#### TASK TO COMPLETE:
Copy the listing in full and exactly, omitting its images.

*** DATA SEGMENT ***

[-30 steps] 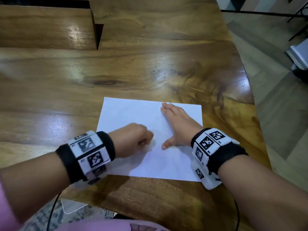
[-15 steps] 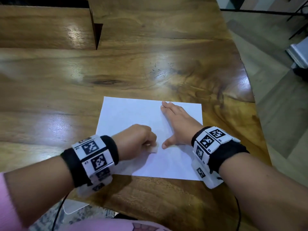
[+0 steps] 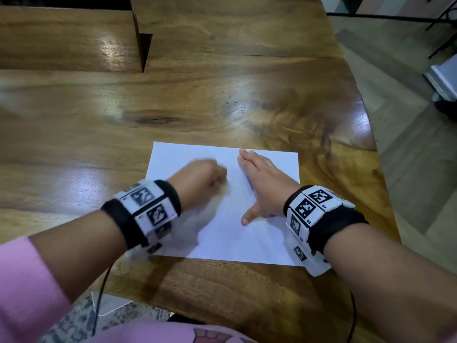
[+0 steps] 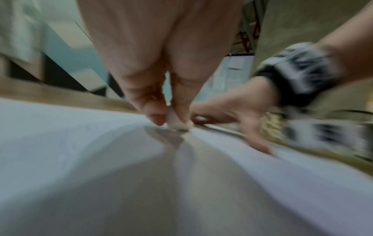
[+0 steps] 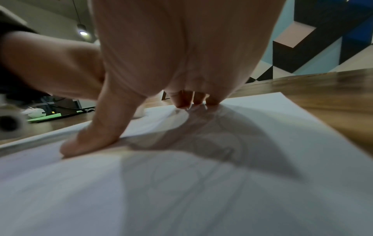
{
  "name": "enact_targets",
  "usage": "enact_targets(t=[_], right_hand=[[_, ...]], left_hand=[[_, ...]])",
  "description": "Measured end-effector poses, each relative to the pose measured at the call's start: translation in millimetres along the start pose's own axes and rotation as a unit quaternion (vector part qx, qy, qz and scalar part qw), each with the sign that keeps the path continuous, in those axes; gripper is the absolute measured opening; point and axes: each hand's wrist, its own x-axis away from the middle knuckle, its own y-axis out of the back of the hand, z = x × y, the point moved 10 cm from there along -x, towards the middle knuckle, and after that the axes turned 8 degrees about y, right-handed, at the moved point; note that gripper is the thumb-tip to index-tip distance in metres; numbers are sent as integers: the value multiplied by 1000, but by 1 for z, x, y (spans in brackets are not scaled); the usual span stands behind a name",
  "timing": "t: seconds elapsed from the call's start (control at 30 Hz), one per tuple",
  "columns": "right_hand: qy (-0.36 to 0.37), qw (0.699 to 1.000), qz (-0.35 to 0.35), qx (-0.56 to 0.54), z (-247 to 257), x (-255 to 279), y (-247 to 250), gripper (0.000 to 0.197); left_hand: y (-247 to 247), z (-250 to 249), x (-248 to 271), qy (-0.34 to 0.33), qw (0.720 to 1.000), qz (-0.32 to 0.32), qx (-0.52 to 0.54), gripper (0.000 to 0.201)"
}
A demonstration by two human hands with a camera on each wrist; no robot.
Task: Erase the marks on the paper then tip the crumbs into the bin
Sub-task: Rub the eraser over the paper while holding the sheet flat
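Observation:
A white sheet of paper [image 3: 269,167] lies flat on the wooden table [image 3: 222,95], near its front edge. My left hand [image 3: 201,180], blurred by motion, is curled in a fist over the paper's left half. Its fingers pinch a small pale eraser [image 4: 175,122] whose tip touches the sheet. My right hand [image 3: 263,183] lies flat on the right half, fingers straight and thumb spread, pressing the paper [image 5: 201,191] down. Faint pencil lines show under the right palm in the right wrist view. No bin is in view.
The table's curved right edge [image 3: 371,134] drops to a tiled floor. A raised wooden block [image 3: 69,38] stands at the back left. A green sheet and a small white object [image 5: 40,114] lie far off on the table in the right wrist view.
My left hand has moved away from me and to the right across the paper with the eraser. The right hand has stayed in place.

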Motion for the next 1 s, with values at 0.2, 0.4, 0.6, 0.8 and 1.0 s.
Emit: enact_targets(t=[0.2,0.4,0.6,0.8,1.0], right_hand=[[-1,1000,3,-1,0,0,0,134],[1,1000,4,-2,2,0,1,133],[-4,1000,5,-13,0,0,0,134],[0,1000,4,-10,1,0,-1,133],[1,1000,-1,-12,1,1,0,133]], left_hand=[[-8,1,8,5,999,32,9,16],[-12,-11,13,-14,999,48,2,6],[-24,-23,21,-37,996,82,-9,6],[-21,-20,22,-31,998,56,9,8],[-52,-24,57,-103,979,170,-50,9]])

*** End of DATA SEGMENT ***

#### FINISHED TASK:
[-30 steps] 
[-15 steps] 
[+0 steps] 
[+0 steps] 
[+0 steps] 
{
  "name": "enact_targets",
  "usage": "enact_targets(t=[_], right_hand=[[_, ...]], left_hand=[[_, ...]])",
  "description": "Measured end-effector poses, each relative to the pose measured at the call's start: translation in millimetres along the start pose's own axes and rotation as a unit quaternion (vector part qx, qy, qz and scalar part qw), each with the sign that keeps the path continuous, in those axes; gripper is the absolute measured opening; point and axes: each hand's wrist, its own x-axis away from the middle knuckle, its own y-axis out of the back of the hand, z = x × y, the point moved 10 cm from there along -x, towards the middle knuckle, and after that the axes turned 8 degrees about y, right-handed, at the moved point; note that gripper is the thumb-tip to index-tip distance in metres; numbers are sent as integers: the value multiplied by 1000, but by 1 for z, x, y (spans in brackets are not scaled); the usual span stands behind a name",
  "timing": "t: seconds elapsed from the call's start (control at 30 Hz), one per tuple",
  "columns": "right_hand: qy (-0.36 to 0.37), qw (0.699 to 1.000), qz (-0.35 to 0.35), qx (-0.56 to 0.54), z (-247 to 257), x (-255 to 279), y (-247 to 250), gripper (0.000 to 0.197); left_hand: y (-247 to 247), z (-250 to 249), x (-248 to 271), qy (-0.34 to 0.33), qw (0.720 to 1.000), qz (-0.32 to 0.32), qx (-0.52 to 0.54), gripper (0.000 to 0.201)"
}
A demonstration by two human hands with a camera on each wrist; no robot.
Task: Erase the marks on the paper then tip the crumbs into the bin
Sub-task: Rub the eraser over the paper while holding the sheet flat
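Observation:
A white sheet of paper [image 3: 269,167] lies flat on the wooden table [image 3: 222,95], near its front edge. My left hand [image 3: 201,180], blurred by motion, is curled in a fist over the paper's left half. Its fingers pinch a small pale eraser [image 4: 175,122] whose tip touches the sheet. My right hand [image 3: 263,183] lies flat on the right half, fingers straight and thumb spread, pressing the paper [image 5: 201,191] down. Faint pencil lines show under the right palm in the right wrist view. No bin is in view.
The table's curved right edge [image 3: 371,134] drops to a tiled floor. A raised wooden block [image 3: 69,38] stands at the back left. A green sheet and a small white object [image 5: 40,114] lie far off on the table in the right wrist view.
My left hand has moved away from me and to the right across the paper with the eraser. The right hand has stayed in place.
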
Motion for the next 1 s, with values at 0.2, 0.4, 0.6, 0.8 and 1.0 s.
Emit: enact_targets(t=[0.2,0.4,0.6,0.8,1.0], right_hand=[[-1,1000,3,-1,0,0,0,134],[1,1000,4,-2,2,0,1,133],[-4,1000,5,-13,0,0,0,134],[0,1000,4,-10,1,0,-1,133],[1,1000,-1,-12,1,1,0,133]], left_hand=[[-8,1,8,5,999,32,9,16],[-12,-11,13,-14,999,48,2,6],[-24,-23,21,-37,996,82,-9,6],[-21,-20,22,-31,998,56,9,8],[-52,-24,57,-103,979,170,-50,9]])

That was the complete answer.